◆ Task instructions ◆
In this material, which lines include the string "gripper"? Show them.

---------- Given information

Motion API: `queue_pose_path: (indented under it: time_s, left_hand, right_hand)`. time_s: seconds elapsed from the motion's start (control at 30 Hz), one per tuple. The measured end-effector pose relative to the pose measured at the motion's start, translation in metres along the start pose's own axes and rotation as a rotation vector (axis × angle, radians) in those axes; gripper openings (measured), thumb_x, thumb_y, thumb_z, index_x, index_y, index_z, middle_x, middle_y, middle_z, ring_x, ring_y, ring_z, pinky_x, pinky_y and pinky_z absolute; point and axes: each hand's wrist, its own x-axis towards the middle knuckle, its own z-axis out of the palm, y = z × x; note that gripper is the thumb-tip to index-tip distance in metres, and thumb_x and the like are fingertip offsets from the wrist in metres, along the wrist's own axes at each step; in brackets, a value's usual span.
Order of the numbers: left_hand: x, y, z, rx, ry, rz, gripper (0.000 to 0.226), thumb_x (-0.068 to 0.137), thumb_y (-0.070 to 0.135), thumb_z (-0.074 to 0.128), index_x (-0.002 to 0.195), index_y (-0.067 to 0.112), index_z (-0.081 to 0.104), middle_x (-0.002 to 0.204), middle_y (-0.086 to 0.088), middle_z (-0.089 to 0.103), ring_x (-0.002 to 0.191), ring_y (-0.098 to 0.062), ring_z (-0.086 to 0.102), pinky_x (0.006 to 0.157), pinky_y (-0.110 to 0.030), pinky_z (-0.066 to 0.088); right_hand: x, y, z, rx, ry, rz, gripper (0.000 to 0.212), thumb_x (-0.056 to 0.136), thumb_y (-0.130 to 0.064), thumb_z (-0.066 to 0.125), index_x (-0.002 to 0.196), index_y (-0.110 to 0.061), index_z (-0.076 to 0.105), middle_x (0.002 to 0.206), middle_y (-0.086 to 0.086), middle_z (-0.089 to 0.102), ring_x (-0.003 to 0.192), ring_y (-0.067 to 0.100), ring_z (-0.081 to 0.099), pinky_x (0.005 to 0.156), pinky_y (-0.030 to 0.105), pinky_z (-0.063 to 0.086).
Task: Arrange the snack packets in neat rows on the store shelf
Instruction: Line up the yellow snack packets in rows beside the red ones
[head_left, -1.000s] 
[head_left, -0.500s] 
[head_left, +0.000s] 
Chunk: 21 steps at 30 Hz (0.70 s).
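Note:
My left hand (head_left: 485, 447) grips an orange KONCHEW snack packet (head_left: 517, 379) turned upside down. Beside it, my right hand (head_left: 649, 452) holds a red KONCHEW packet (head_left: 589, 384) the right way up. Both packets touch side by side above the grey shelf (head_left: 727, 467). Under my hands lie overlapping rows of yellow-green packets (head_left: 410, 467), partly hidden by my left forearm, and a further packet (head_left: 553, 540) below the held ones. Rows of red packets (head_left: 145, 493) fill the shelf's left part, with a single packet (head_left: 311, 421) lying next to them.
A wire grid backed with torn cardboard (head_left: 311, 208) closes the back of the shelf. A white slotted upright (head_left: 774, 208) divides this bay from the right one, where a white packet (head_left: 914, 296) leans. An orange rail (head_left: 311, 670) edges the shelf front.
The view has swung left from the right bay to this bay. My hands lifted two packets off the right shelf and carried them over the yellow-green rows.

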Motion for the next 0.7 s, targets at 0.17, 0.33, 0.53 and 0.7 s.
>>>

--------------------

◆ Solved exercise ◆
Motion API: `queue_pose_path: (indented under it: time_s, left_hand, right_hand)`. time_s: seconds elapsed from the motion's start (control at 30 Hz), one per tuple. The measured end-effector pose relative to the pose measured at the motion's start, translation in metres along the start pose's own axes and rotation as a rotation vector (axis × angle, radians) in those axes; gripper openings (measured), thumb_x, thumb_y, thumb_z, index_x, index_y, index_z, middle_x, middle_y, middle_z, ring_x, ring_y, ring_z, pinky_x, pinky_y and pinky_z absolute; point and axes: each hand's wrist, its own x-axis towards the middle knuckle, its own z-axis out of the palm, y = z × x; note that gripper is the thumb-tip to index-tip distance in metres, and thumb_x and the like are fingertip offsets from the wrist in metres, along the wrist's own axes at each step; in brackets, a value's usual span.
Order of the numbers: left_hand: x, y, z, rx, ry, rz, gripper (0.000 to 0.226), thumb_x (-0.068 to 0.137), thumb_y (-0.070 to 0.135), thumb_z (-0.074 to 0.128), index_x (-0.002 to 0.195), index_y (-0.067 to 0.112), index_z (-0.081 to 0.104), middle_x (-0.002 to 0.204), middle_y (-0.086 to 0.088), middle_z (-0.089 to 0.103), ring_x (-0.002 to 0.191), ring_y (-0.098 to 0.062), ring_z (-0.086 to 0.102), pinky_x (0.006 to 0.157), pinky_y (-0.110 to 0.030), pinky_z (-0.066 to 0.088); right_hand: x, y, z, rx, ry, rz, gripper (0.000 to 0.212), thumb_x (-0.056 to 0.136), thumb_y (-0.130 to 0.064), thumb_z (-0.066 to 0.125), index_x (-0.002 to 0.196), index_y (-0.110 to 0.061), index_z (-0.076 to 0.105), middle_x (0.002 to 0.206), middle_y (-0.086 to 0.086), middle_z (-0.089 to 0.102), ring_x (-0.003 to 0.192), ring_y (-0.067 to 0.100), ring_z (-0.081 to 0.099), pinky_x (0.005 to 0.156), pinky_y (-0.030 to 0.105), pinky_z (-0.063 to 0.086).

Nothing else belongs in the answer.